Reproduce the data below in full and to the letter, images excepted.

++++ INPUT DATA

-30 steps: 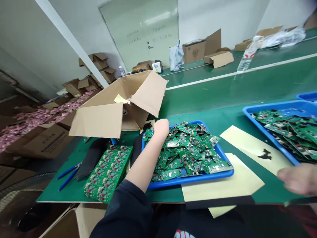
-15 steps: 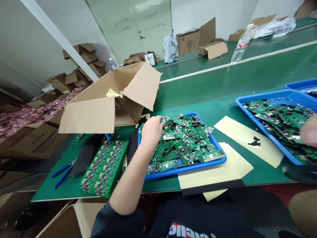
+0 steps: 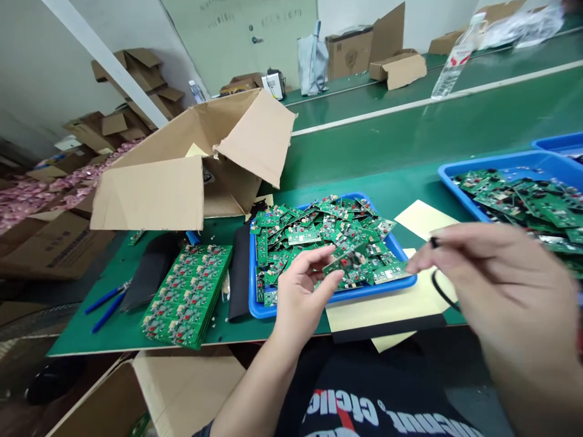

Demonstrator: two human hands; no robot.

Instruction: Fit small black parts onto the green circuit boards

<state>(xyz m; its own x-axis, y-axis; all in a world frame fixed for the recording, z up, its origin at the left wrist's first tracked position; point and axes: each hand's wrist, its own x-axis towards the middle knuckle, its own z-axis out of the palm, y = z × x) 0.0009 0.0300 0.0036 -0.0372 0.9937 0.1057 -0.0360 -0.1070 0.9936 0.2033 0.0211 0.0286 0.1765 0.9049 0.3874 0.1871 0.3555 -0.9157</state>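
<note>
My left hand (image 3: 304,290) holds a small green circuit board (image 3: 348,261) by its edge, above the near rim of a blue tray (image 3: 259,306) heaped with several loose boards. My right hand (image 3: 496,285) is raised close to the camera, just right of the board, pinching a thin black wire or cable (image 3: 438,280) between thumb and fingers. Both hands hover over the front edge of the green table (image 3: 378,164).
A stack of board panels (image 3: 189,294) lies left of the tray, with blue-handled pliers (image 3: 107,301) beyond it. An open cardboard box (image 3: 182,176) stands behind. A second blue tray (image 3: 510,182) of boards sits at the right. Yellow sheets (image 3: 392,303) lie under the trays.
My left hand came back from the far side of the tray with one board. My right hand swung in from the right edge, holding the black wire.
</note>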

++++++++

### EXERCISE RESPONSE
-30 steps: 
-15 steps: 
+0 steps: 

Demonstrator: two human hands; no robot.

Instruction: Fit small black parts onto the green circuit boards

<state>(xyz m; its own x-axis, y-axis; all in a world frame fixed for the recording, z up, its origin at the left wrist's first tracked position; point and axes: each hand's wrist, its own x-axis towards the middle knuckle, its own z-axis out of the palm, y = z × x) 0.0009 0.0300 0.0036 -0.0372 0.9937 0.1057 -0.0360 -0.1070 0.9936 0.2033 0.0211 0.0286 0.1765 0.9049 0.3874 0.1871 0.3555 -0.9157</state>
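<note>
My left hand (image 3: 304,290) holds a small green circuit board (image 3: 348,261) by its edge, above the near rim of a blue tray (image 3: 259,306) heaped with several loose boards. My right hand (image 3: 496,285) is raised close to the camera, just right of the board, pinching a thin black wire or cable (image 3: 438,280) between thumb and fingers. Both hands hover over the front edge of the green table (image 3: 378,164).
A stack of board panels (image 3: 189,294) lies left of the tray, with blue-handled pliers (image 3: 107,301) beyond it. An open cardboard box (image 3: 182,176) stands behind. A second blue tray (image 3: 510,182) of boards sits at the right. Yellow sheets (image 3: 392,303) lie under the trays.
My left hand came back from the far side of the tray with one board. My right hand swung in from the right edge, holding the black wire.
</note>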

With the output given, the exercise is complete.